• **What is required**
Reproduce the whole listing, keeping every character the same.

• **Available data**
• • • •

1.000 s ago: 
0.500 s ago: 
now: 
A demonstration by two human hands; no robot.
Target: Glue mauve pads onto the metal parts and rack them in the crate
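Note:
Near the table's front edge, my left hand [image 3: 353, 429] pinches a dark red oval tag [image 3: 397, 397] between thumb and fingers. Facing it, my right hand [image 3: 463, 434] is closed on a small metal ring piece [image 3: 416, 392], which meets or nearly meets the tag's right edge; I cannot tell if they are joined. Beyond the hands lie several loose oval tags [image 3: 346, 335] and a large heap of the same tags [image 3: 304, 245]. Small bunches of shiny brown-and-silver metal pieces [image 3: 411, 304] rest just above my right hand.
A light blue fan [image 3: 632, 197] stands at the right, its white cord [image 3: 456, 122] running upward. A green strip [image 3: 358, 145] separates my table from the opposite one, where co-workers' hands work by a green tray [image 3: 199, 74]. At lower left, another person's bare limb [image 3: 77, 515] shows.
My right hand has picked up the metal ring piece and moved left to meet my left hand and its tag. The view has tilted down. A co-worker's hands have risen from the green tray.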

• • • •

• **Output of the task**
1.000 s ago: 
0.500 s ago: 
now: 
A demonstration by two human hands; no robot.
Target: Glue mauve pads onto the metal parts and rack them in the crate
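Note:
Near the table's front edge, my left hand [image 3: 353, 429] pinches a dark red oval tag [image 3: 397, 397] between thumb and fingers. Facing it, my right hand [image 3: 463, 434] is closed on a small metal ring piece [image 3: 416, 392], which meets or nearly meets the tag's right edge; I cannot tell if they are joined. Beyond the hands lie several loose oval tags [image 3: 346, 335] and a large heap of the same tags [image 3: 304, 245]. Small bunches of shiny brown-and-silver metal pieces [image 3: 411, 304] rest just above my right hand.
A light blue fan [image 3: 632, 197] stands at the right, its white cord [image 3: 456, 122] running upward. A green strip [image 3: 358, 145] separates my table from the opposite one, where co-workers' hands work by a green tray [image 3: 199, 74]. At lower left, another person's bare limb [image 3: 77, 515] shows.
My right hand has picked up the metal ring piece and moved left to meet my left hand and its tag. The view has tilted down. A co-worker's hands have risen from the green tray.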

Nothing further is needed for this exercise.